**Description of the task:**
The string "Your" appears in some lines of the data. Report how many, with no other words.
==== Supplied data
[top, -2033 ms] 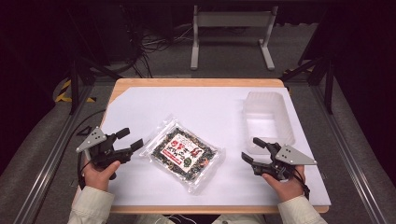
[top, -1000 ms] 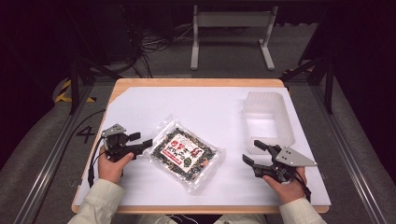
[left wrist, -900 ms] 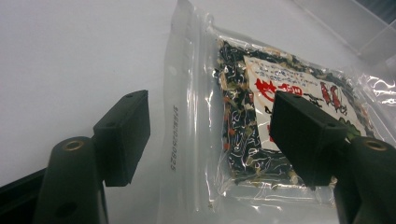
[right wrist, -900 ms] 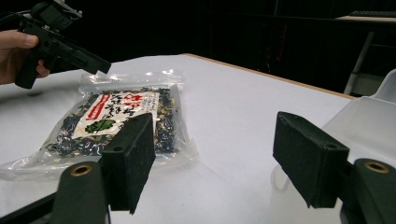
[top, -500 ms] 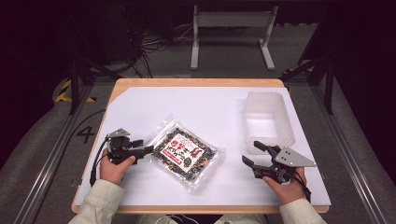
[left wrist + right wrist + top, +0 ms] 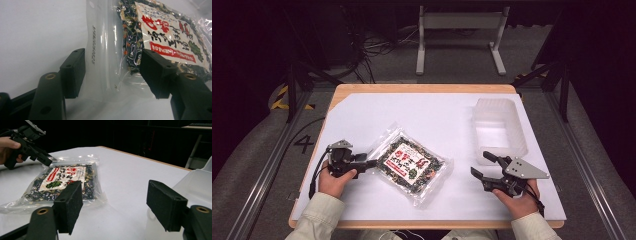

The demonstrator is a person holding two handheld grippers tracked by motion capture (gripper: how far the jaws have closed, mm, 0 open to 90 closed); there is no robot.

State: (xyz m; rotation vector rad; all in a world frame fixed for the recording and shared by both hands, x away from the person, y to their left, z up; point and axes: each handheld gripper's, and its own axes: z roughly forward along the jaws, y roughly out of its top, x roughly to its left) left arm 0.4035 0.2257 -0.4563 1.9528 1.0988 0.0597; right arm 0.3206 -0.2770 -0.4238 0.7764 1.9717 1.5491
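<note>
A clear packet (image 6: 411,165) of dark dried food with a white and red label lies flat on the desk (image 6: 447,107), left of the middle and towards the near edge. The left tool (image 6: 368,163) straddles the packet's clear left corner; its jaws have just been closing, but the pads stand clear of the film. The right tool (image 6: 482,164) rests near the right near corner, jaws wide with nothing between them. Beyond it, by the right edge, stands a translucent tub (image 6: 499,127) holding nothing.
</note>
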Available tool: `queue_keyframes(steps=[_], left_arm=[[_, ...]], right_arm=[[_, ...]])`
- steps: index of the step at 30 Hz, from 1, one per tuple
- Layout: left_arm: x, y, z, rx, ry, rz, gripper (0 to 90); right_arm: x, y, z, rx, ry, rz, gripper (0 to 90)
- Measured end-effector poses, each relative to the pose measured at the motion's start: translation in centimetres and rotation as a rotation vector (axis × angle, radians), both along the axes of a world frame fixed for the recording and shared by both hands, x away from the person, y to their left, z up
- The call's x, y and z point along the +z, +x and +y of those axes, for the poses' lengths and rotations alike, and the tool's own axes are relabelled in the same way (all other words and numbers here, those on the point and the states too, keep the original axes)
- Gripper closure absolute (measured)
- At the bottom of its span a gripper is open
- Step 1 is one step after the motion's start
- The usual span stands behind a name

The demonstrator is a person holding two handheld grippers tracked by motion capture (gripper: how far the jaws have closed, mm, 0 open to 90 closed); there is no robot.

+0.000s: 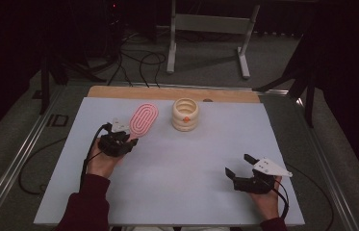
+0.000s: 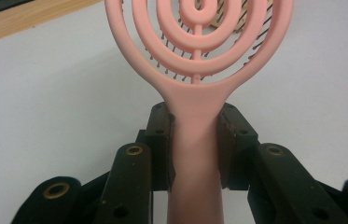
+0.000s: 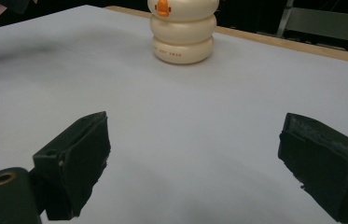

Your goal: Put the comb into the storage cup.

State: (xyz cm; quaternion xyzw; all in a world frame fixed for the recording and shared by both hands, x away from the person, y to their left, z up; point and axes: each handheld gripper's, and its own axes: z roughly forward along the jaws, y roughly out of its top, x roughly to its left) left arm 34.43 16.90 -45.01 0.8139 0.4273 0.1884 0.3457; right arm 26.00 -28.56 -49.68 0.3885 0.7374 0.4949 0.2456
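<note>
A pink hairbrush [image 1: 144,119] with a looped oval head is held off the white table sheet [image 1: 177,159] at the left. My left gripper [image 2: 195,135] is shut on its handle [image 2: 194,154], both pads pressing the sides, and the same left gripper [image 1: 125,139] appears from above. A cream ribbed cup-shaped holder [image 1: 185,114] with an orange mark stands at the back centre, just right of the brush head; the same holder [image 3: 182,32] is ahead of my right gripper [image 3: 195,158]. That right gripper [image 1: 238,164] rests open near the front right, with nothing between its jaws.
A wooden strip [image 1: 167,92] borders the sheet's far edge. Beyond the table, cables [image 1: 138,60] lie on the floor and a grey metal frame [image 1: 211,29] stands there. Metal rails [image 1: 18,159] run along the table's sides.
</note>
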Motion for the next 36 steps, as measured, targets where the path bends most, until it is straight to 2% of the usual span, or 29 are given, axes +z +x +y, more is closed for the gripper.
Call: queue_keyframes(steps=[9,24,30,36], left_arm=[[0.3,-0.7,0.1,-0.002,-0.036,-0.041,69.8],[0.9,-1.4,0.1,0.004,-0.044,-0.080,69.7],[1.1,-1.4,0.1,0.005,-0.060,-0.099,69.7],[1.0,-1.5,-0.3,-0.008,-0.060,-0.117,69.7]], right_arm=[[-0.1,0.0,0.0,-0.001,-0.001,0.004,8.5],[-0.1,0.0,0.1,-0.001,-0.003,0.004,8.6],[-0.1,0.1,0.1,-0.002,-0.006,0.007,8.5],[-0.1,0.2,0.1,-0.003,-0.008,0.012,8.5]])
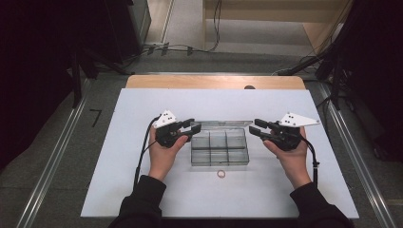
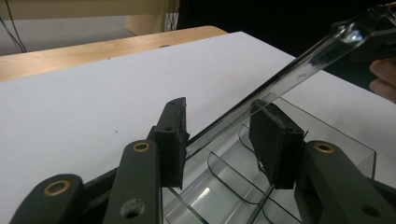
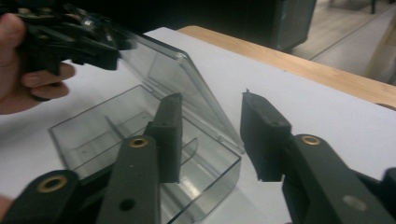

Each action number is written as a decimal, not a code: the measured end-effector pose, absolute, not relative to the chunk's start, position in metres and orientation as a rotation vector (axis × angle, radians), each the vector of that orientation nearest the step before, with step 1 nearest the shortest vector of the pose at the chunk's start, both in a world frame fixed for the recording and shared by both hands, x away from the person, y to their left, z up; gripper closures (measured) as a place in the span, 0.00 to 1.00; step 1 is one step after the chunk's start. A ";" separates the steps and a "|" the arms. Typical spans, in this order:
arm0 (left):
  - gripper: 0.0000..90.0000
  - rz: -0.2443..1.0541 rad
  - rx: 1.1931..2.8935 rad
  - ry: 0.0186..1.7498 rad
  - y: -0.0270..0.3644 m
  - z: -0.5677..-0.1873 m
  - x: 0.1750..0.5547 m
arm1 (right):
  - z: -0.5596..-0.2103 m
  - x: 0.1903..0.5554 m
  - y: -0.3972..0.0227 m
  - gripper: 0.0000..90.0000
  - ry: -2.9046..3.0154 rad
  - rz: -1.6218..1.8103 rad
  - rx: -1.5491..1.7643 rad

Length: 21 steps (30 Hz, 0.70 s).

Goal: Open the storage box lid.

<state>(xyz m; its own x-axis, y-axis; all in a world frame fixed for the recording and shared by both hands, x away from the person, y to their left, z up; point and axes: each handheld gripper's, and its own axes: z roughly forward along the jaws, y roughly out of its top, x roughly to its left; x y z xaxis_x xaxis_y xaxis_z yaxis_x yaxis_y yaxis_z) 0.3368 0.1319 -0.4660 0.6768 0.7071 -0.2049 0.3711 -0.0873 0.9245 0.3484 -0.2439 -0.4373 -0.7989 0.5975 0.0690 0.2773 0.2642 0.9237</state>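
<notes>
High view. A clear plastic compartment box stands near the middle of the white desk, its lid raised toward the far edge. The box is transparent, divided into six cells in two rows, and carries no readable label or writing. A small ring lies on the desk just beside the box's near wall. The left tongs reach to the lid's left end; the right tongs stand just beside the lid's right end. Bare desk lies open on all sides of the box, widest toward the near corners; a strip of wooden top shows past the far edge.

Left gripper view. The left tongs are partly parted, with the lid's edge running between the pads; whether both pads press on it cannot be told. The curved cell dividers show below. No writing is legible.

Right gripper view. The right tongs are released, the jaws parted above the box's corner and grasping nothing. The tilted lid rises behind, its far end at the left tongs in the other hand.
</notes>
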 end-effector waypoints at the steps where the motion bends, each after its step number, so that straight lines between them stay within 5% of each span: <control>1: 0.63 0.351 1.703 0.881 0.132 -0.466 0.337 | -0.439 0.351 -0.242 0.60 2.247 1.546 0.809; 9: 0.67 0.315 1.675 0.910 0.136 -0.471 0.343 | -0.451 0.372 -0.227 0.50 2.286 1.534 0.861; 21: 0.66 0.313 1.670 0.915 0.134 -0.473 0.344 | -0.450 0.377 -0.216 0.65 2.314 1.543 0.912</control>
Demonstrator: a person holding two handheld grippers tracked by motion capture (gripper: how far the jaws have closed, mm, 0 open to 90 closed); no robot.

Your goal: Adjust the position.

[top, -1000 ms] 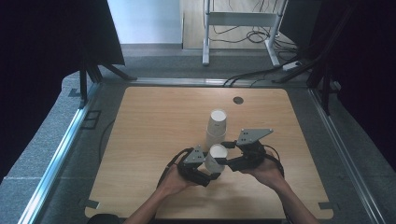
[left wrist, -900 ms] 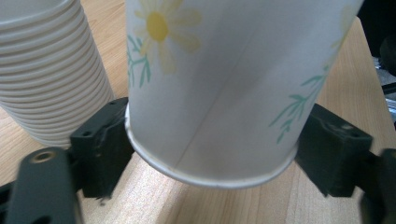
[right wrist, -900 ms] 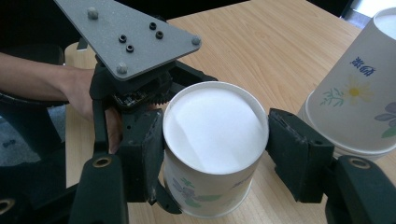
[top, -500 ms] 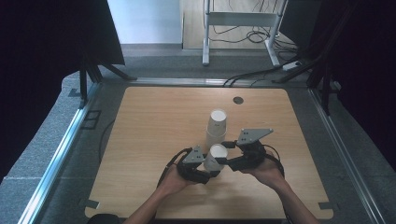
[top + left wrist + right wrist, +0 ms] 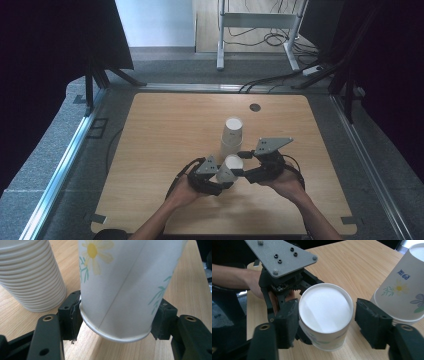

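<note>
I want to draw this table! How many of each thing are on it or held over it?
Single paper cup held by the grippers: 1
Stack of upside-down paper cups: 1
Black handheld grippers, left and right: 2
Dark round spot in the tabletop: 1
Total: 5

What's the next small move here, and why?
Probably draw the right gripper back off the paper cup. The left gripper is shut on it near the rim, and the right gripper's jaws have just been opening, with a gap beside one pad.
</note>
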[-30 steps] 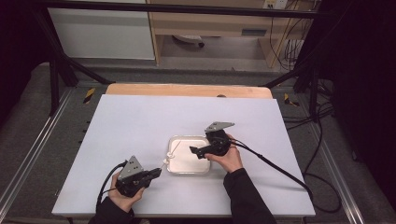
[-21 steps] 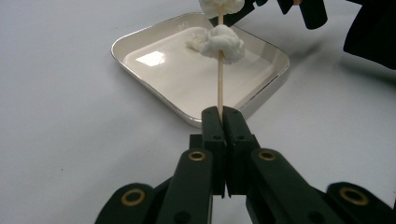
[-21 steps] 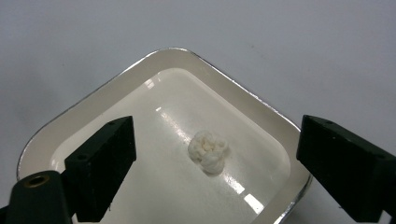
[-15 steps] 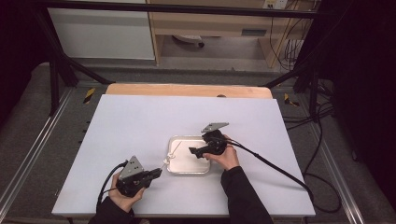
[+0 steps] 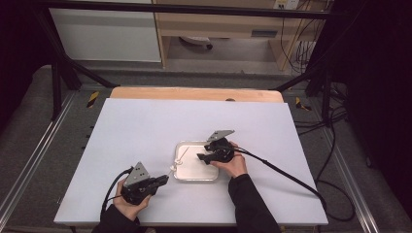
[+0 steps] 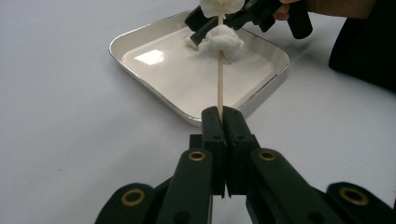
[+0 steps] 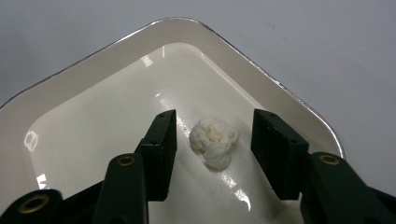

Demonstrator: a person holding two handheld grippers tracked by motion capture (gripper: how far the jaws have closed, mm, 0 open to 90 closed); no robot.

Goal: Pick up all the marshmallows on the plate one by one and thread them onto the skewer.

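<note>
The left gripper (image 6: 219, 116) pinches a skewer (image 6: 220, 70) carrying white puffs over the tray (image 6: 140, 35). The right gripper (image 7: 212, 140) straddles a loose puff (image 7: 214, 141), jaws wide. Best to close gently and avoid crushing it.

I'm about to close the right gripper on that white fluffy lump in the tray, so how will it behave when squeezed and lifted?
The white lump looks puffy and crumpled, so it will probably squash rather than resist. It seems light for its bulk and unlikely to roll. The tray floor is glossy, so the lump may skid unless the open right gripper stays centred.
</note>
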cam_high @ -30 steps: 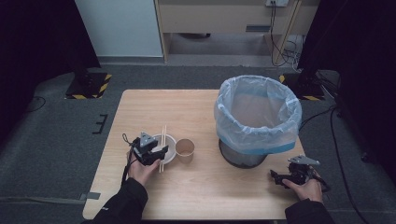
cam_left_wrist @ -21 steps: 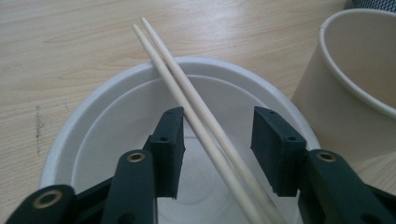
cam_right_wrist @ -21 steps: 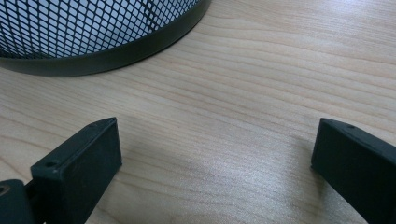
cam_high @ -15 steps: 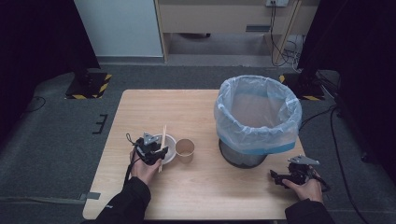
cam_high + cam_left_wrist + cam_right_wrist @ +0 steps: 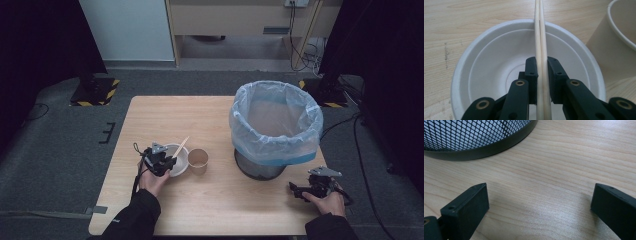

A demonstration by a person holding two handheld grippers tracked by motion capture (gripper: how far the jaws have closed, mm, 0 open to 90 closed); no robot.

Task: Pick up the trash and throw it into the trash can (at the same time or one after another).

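Grasp step: left hand-held gripper (image 5: 541, 67) has just been closing, now clamped on chopsticks (image 5: 539, 37) lying across white bowl (image 5: 474, 75), paper cup (image 5: 198, 160) beside it. Right hand-held gripper (image 5: 539, 202) open, idle on table (image 5: 210, 115) nr bin (image 5: 275, 125). Next: prob lift sticks straight up w/o tipping bowl.

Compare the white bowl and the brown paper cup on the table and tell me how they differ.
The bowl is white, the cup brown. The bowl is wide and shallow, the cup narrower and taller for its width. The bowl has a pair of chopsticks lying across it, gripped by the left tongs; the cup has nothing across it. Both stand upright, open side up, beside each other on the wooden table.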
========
**Answer to this task:**
2